What else emerged? He is fifty; a bachelor; he loves good regional food and wine; he doesn't smoke but carries a lighter for ladies left over from when he did; he is extremely polite, with old-fashioned manners; to himself, mainly, he has a corrosive wit. He has killed in the line of duty, always as a last resort; he has a battered old 9mm Beretta Brigadier with an eight-shot magazine which has not been fired in anger for ten years; he is a B-grade marksman which is quite satisfactory; the Government keeps him up to date with the latest technology in artificial limbs — and he has a spare; his stump hurts and he uses an ointment on it; he's been awarded the highest police medals; he has a strong sense of justice — but, also, an inertia, at the hopelessness of, in most cases, achieving it. His world is one of terrorists, criminals, venal government agencies and endemic corruption that is immovable. His corrosive wit is his way of dealing with it. He sees what he is enmeshed in as a kind of bitter, black comedy. However, belying his conservative and polite demeanour, in the way-out events of The Wooden Leg of Inspector Anders, he has discovered within himself the capability to take extravagant action. It was not effective to be merely a whistle-blower — a quantum leap outside 'the square' had to be taken. In effect, he has re-evaluated his life and future, and decided to take more risks. This will be the way he is in the future.

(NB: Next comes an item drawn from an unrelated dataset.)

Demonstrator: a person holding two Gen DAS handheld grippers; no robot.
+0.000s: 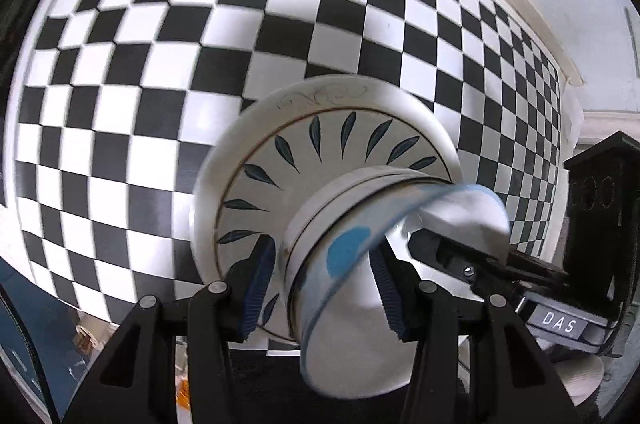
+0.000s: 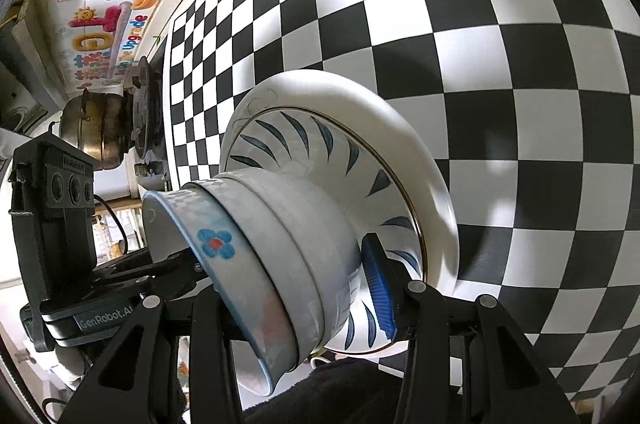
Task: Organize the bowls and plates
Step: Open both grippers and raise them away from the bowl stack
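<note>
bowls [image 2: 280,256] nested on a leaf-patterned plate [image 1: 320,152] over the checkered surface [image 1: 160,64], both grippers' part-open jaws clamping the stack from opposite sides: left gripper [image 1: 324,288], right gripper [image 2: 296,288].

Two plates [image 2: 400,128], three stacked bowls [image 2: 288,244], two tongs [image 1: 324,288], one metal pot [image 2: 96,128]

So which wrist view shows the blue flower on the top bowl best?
The right wrist view: the flower on the top bowl faces the camera, blue petals and red centre sharp. The left wrist view shows only a blurred blue patch on the bowl's wall.
</note>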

The actuality of the world outdoes the fiction writer's talents. Real events and individuals are so astonishing as to be unreal — Benjamin DeMott describes a kind of 'universal descent into unreality'. This is the territory of Anders. And he is calling the shots.

It evolved that Anders has a love life which has always been unusual. He is attracted to mature, life-weary women, adrift from their former moorings. He loves their lived-in lives, their quiet fortitude or desperate vivacity — as much as their bodies with their pendent breasts... All his women have had some part of their life trashed. He has found divorcees, widows, single women the length and breadth of the nation. 'The way you conduct yourself can only be defined as sexist,' his old friend, Arduini says. Anders doesn't reply. His women are his soulmates; there's a roughly equal exchange... He is always on the lookout for them.

He has another passion. His ancestor poet — Anton Anders (deceased 1875). A minor but competent poet, long forgotten, whose work Anders has sworn (to himself) to bring back to public notice. Way back, he is of Dutch ancestry. His forebear came to Italy two centuries ago, stayed long enough to start a family and disappeared into the Pacific islands.

He is not tall, yet not short. His hair is a mixture of black and grey. The face is distinctly authoritative, yet also calm and sympathetic...an out-of-doors' face, which...has become indoors. A northerner... dependable, but with a dreaming kind of look.

I spend more time thinking about Anders than writing about him. When I do write I follow where Anders goes, the stories have minimal planning at the outset — a location, and a general situation — but the rest is up to Anders. He is devious and experienced enough to make intricate moves in the face of the situations he's in. Anders' world is created by his experience of life. That is what I think. I've begun to trust him. Unlike his colleague, Matucci, who is a good pragmatic cop who wants to do his job, do right, but whose interests are in clothes and women, Anders has an eye to the bigger issues.

Anders is a romantic.

He turns up next in Strasbourg, seat of the European Parliament, on an investigation grounded in the big business of super-modern Europe hunting a mass murderer who has unique objectives — and mysterious origins. But is it an illusion? To find the killer they must follow two distinct trails which lead back to the past: the 1970s — and...1494.

Matucci is with him. They are there because of Anders' anti-terrorist skills, and because the Italian Government is happy to have them out of the mafia heartland. They are pleased to be out!

Not a word is written on this, but already in my brain Anders and Matucci are in Strasbourg...hunting through the city and its institutions, maybe coming across my own footprints in the city, put down there last September as the first chilly rains of autumn started.